Die Rettung fuer die Landwirte:
We have ~0.5PB on ZFS and I use it at home in a simple mirror. The weird Windows people get access to hourly snapshots via the "previous versions" tab and the Linux people know how to copy from the snapdir. Not having to go to backup because some numpty unlinked a TB of research data is its own reward.
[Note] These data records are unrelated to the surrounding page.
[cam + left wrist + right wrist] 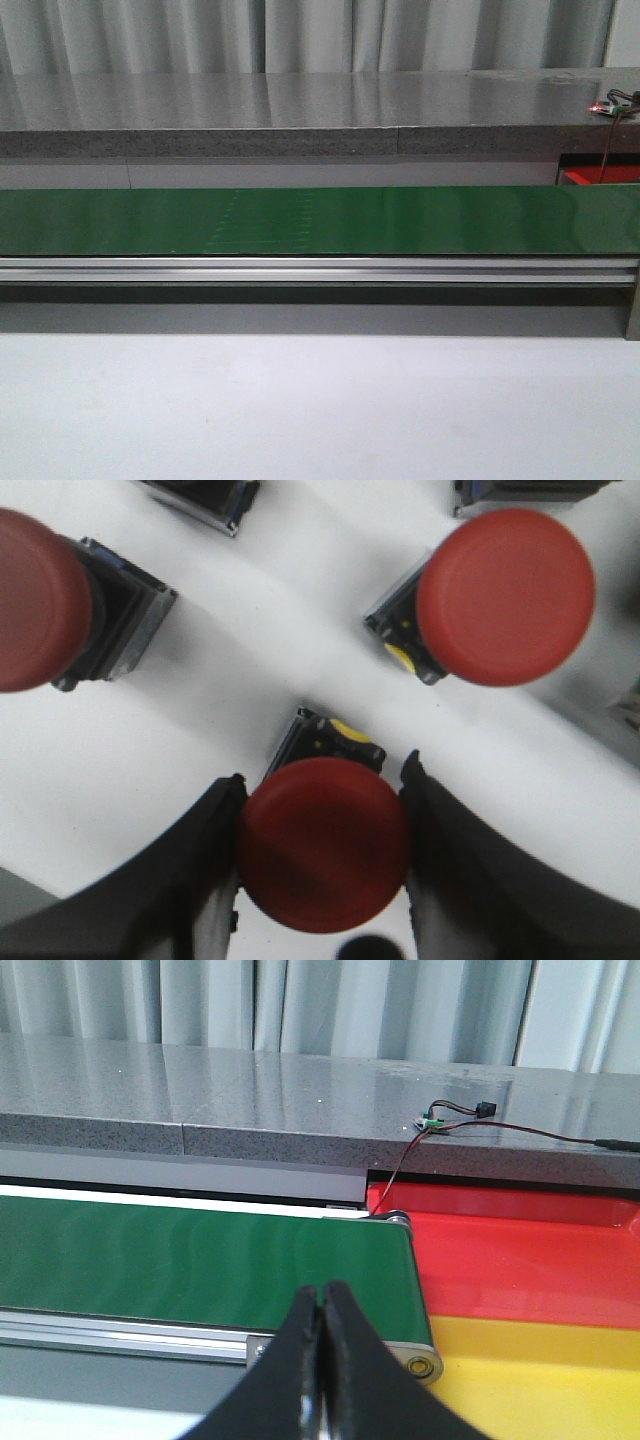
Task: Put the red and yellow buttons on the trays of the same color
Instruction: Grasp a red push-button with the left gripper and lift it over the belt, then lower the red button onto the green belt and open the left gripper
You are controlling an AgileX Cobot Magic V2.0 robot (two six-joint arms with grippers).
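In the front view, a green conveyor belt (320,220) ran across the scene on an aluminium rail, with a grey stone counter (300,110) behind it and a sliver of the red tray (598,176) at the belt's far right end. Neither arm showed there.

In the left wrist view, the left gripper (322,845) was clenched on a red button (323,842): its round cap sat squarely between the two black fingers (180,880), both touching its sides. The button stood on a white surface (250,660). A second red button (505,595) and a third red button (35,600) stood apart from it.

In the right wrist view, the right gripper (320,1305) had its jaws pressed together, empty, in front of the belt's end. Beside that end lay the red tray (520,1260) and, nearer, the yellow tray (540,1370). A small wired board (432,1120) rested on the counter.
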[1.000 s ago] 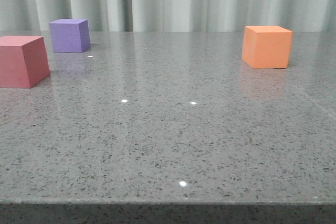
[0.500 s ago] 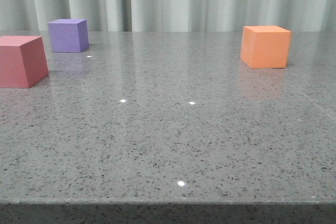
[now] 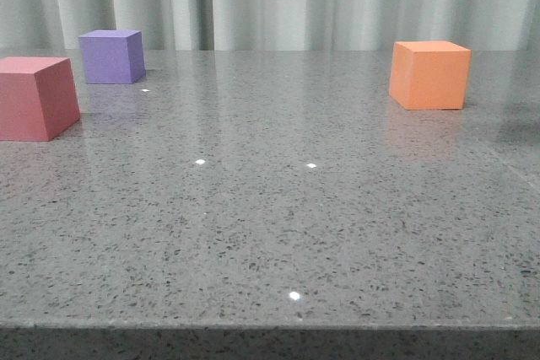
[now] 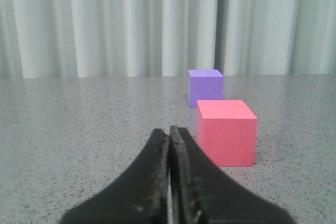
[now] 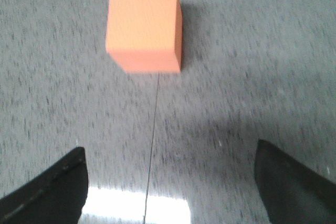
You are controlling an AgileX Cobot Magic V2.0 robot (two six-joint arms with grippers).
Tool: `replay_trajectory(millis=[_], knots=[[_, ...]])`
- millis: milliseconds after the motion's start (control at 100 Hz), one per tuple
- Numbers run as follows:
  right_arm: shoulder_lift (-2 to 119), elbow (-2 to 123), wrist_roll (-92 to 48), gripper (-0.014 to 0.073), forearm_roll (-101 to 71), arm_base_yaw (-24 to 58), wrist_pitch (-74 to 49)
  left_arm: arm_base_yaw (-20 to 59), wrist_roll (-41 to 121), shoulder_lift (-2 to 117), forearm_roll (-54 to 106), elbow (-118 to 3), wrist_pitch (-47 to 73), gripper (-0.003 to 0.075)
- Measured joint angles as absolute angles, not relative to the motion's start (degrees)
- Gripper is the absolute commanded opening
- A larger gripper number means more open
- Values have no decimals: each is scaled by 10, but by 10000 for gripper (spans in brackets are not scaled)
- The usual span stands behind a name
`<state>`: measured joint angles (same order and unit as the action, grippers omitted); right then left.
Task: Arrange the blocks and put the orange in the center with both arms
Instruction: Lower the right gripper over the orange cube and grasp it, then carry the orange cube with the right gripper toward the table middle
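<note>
Arrangement is not yet starting: orange cube [image 3: 429, 74] is sitting far right on the counter [image 3: 278, 225], pink-red cube [image 3: 37, 97] and purple cube [image 3: 111, 56] far left, centre unoccupied. Right gripper [image 5: 170, 182] is hovering with fingers spread wide, empty, the orange cube lying ahead of them. Left gripper [image 4: 169, 174] is resting fingers pressed together, empty, near the pink-red cube.

orange cube [image 3: 429, 75]: matte, smooth unmarked faces; upright on the table at the right, 1 corner edge turned toward the front camera; alone, well apart from the other 2 cubes.
pink-red cube [image 3: 35, 97]: matte, plain; upright at the far left, partly cut by the front view's edge.
purple cube [image 3: 111, 56]: matte, plain; upright, behind the pink-red cube and slightly right of it, near but apart.
</note>
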<state>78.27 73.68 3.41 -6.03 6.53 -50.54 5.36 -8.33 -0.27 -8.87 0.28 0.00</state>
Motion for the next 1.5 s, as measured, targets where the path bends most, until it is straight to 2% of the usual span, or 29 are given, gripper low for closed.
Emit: replay_trajectory(millis=[460, 890, 960, 1080, 1130, 1330, 1500], knots=[[966, 900, 34, 633, -55, 95, -492, 54, -83, -3, -89, 3, 0, -20], [1069, 921, 35, 629, -46, 98, -488, 54, -83, -3, -89, 3, 0, -20], [1075, 921, 35, 573, -46, 98, -488, 54, -83, -3, -89, 3, 0, -20], [1076, 921, 35, 397, -46, 98, -488, 54, -83, -3, -89, 3, 0, -20], [1076, 922, 35, 364, -46, 98, -488, 54, -83, -3, -89, 3, 0, -20], [1069, 931, 47, 362, -46, 100, -519, 54, -83, -3, -89, 3, 0, -20], [1063, 977, 108, 362, -20, 142, -551, 54, -83, -3, -89, 3, 0, -20]])
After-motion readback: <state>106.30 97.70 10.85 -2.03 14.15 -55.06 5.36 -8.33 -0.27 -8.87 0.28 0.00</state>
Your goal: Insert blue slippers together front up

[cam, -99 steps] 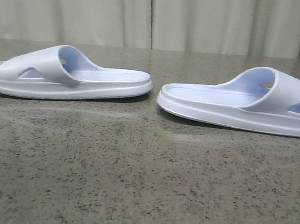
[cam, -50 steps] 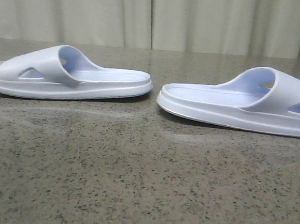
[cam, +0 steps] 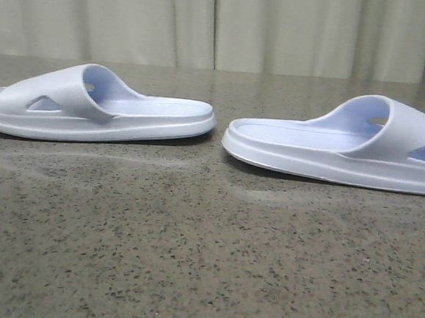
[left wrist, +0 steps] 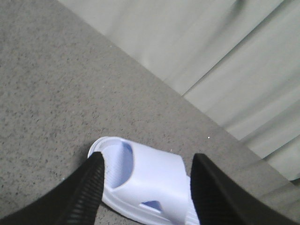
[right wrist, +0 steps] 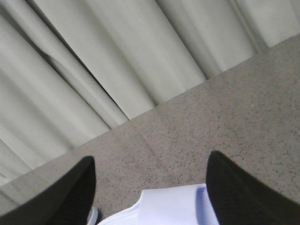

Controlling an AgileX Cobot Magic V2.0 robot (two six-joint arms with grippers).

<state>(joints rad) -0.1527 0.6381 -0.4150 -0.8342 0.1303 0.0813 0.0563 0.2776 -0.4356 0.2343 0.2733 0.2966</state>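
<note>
Two pale blue slippers lie flat on the speckled table, heels toward each other. The left slipper (cam: 98,113) has its strap at the left; the right slipper (cam: 339,143) has its strap at the right. No gripper shows in the front view. In the left wrist view my left gripper (left wrist: 146,161) is open, its black fingers (left wrist: 84,187) either side of the left slipper's strap (left wrist: 150,180), apart from it. In the right wrist view my right gripper (right wrist: 150,164) is open above the right slipper's strap (right wrist: 168,206).
The grey speckled table (cam: 205,254) stretches in front of the slippers. A pale pleated curtain (cam: 223,23) hangs behind its far edge. A small gap separates the two heels at the middle.
</note>
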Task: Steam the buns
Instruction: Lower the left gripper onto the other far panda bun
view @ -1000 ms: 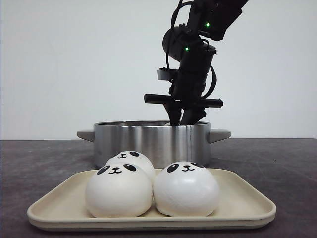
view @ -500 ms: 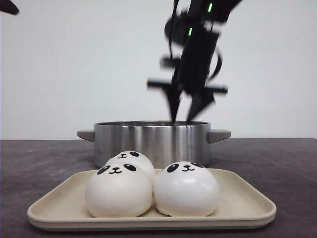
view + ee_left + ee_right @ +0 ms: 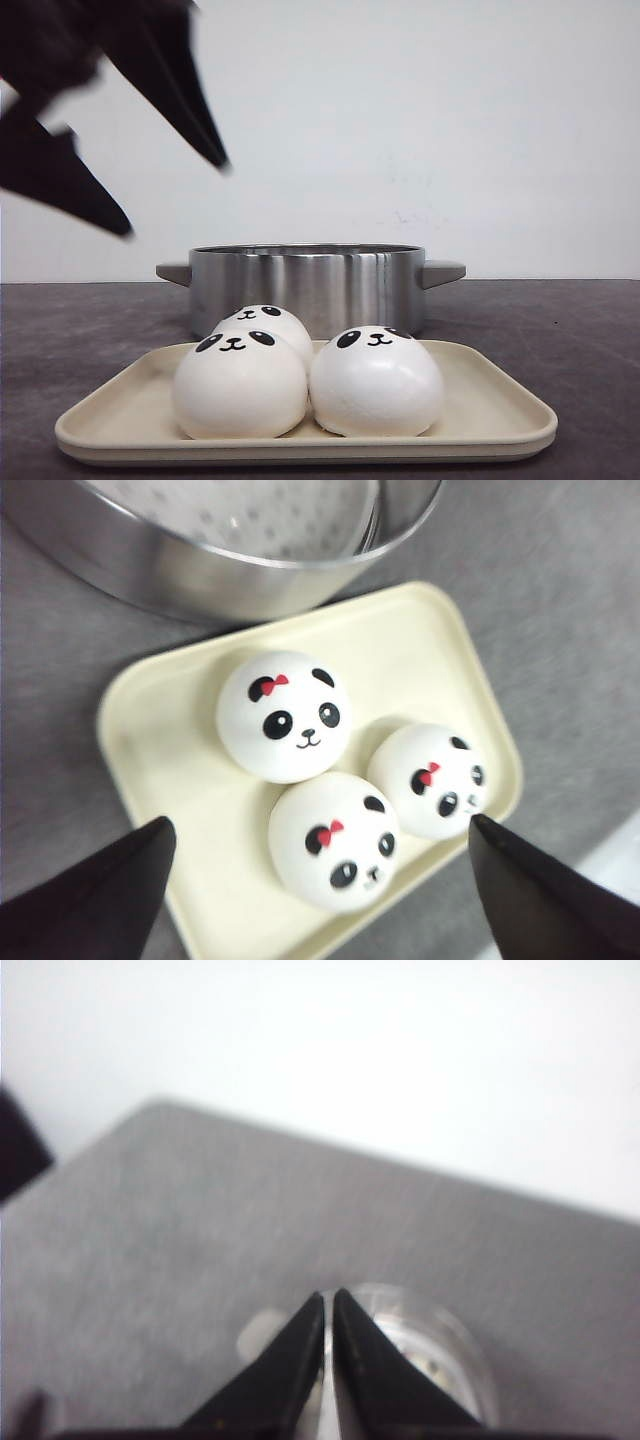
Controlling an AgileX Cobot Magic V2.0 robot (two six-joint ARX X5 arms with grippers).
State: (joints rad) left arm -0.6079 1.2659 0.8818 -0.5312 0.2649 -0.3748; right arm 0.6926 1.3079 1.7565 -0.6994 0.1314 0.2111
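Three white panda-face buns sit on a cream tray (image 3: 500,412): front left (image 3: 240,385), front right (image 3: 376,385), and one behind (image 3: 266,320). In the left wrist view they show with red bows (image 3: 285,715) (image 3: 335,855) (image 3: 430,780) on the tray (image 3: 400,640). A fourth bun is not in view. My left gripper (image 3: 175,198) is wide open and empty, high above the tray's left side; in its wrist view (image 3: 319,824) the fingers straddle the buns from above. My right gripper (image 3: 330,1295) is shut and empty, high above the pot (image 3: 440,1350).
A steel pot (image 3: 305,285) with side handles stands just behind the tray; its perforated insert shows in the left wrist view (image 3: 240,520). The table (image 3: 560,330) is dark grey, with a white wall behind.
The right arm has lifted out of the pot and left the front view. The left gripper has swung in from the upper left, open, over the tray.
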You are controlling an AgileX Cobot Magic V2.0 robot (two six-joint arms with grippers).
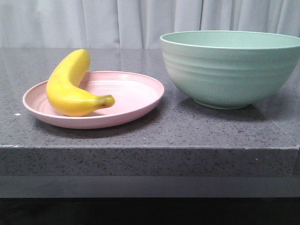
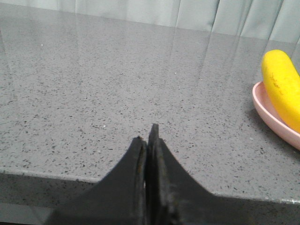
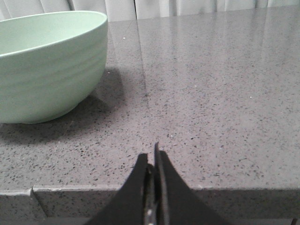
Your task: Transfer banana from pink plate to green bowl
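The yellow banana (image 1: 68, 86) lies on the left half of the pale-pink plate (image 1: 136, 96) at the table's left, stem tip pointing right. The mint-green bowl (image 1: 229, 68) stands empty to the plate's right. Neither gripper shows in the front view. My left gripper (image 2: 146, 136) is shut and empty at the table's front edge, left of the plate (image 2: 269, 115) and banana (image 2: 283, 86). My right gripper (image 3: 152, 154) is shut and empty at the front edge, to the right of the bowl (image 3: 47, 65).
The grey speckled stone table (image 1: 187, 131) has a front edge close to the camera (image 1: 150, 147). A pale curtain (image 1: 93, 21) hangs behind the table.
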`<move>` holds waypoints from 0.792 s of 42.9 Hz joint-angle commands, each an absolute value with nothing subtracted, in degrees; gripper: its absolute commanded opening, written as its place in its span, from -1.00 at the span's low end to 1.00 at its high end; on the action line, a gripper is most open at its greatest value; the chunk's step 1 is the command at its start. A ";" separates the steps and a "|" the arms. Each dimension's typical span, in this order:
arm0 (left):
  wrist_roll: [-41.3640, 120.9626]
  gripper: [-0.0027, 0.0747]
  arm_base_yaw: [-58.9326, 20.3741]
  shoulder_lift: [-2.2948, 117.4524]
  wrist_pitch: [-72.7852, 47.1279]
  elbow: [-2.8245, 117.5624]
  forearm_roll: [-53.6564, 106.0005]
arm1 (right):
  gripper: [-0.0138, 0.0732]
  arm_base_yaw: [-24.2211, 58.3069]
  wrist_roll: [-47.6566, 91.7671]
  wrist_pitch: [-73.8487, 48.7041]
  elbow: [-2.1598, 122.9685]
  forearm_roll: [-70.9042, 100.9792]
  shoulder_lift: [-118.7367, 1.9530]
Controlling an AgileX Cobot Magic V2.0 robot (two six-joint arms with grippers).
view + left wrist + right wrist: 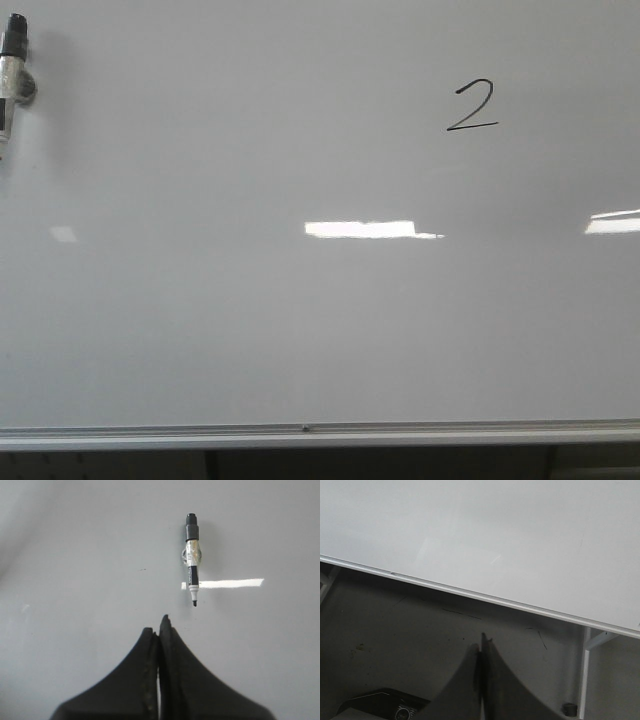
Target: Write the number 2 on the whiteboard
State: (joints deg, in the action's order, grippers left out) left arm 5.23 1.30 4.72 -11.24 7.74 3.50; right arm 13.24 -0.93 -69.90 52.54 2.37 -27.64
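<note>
A thin black hand-drawn number 2 [472, 107] stands on the upper right of the glossy whiteboard [250, 330]. A black-capped marker [12, 70] lies on the board at the far left edge; in the left wrist view the marker [192, 555] lies uncapped, tip toward my left gripper [159, 625], which is shut, empty and a short way from the tip. My right gripper [482, 641] is shut and empty, off the board over the dark floor, below the board's silver edge rail [470, 594]. Neither gripper shows in the front view.
The board's silver rail [320, 434] runs along the near edge. Bright light reflections [360, 229] lie on the board. In the right wrist view a white board leg [585, 670] and a dark device [385, 707] stand on the floor.
</note>
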 commanded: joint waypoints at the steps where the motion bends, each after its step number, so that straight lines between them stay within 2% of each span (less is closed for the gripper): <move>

Also, not having to deal with btrfs caveats is nice. ZFS's caveats are much more interesting and fun, but at least they don't eat your data.

Antigravitas
Dec 8, 2019

Die Rettung fuer die Landwirte:
Using ceph… on top of zfs. :hmmyes:

Antigravitas
Dec 8, 2019

Die Rettung fuer die Landwirte:
Using a NAS is boring. Where's your sense for adventure? :colbert:

Antigravitas
Dec 8, 2019

Die Rettung fuer die Landwirte:
You bring dishonour to your ancestors.

Antigravitas
Dec 8, 2019

Die Rettung fuer die Landwirte:
Every time I have to compile qtwebkit, I cry.

That's all.

//edit:

Somehow, qtwebengine manages to be worse, though

Antigravitas fucked around with this message at 19:16 on Feb 27, 2020

Antigravitas
Dec 8, 2019

Die Rettung fuer die Landwirte:
qtwebkit takes a very long time to compile. 15 minutes on an 8 core Ryzen on a ramdisk.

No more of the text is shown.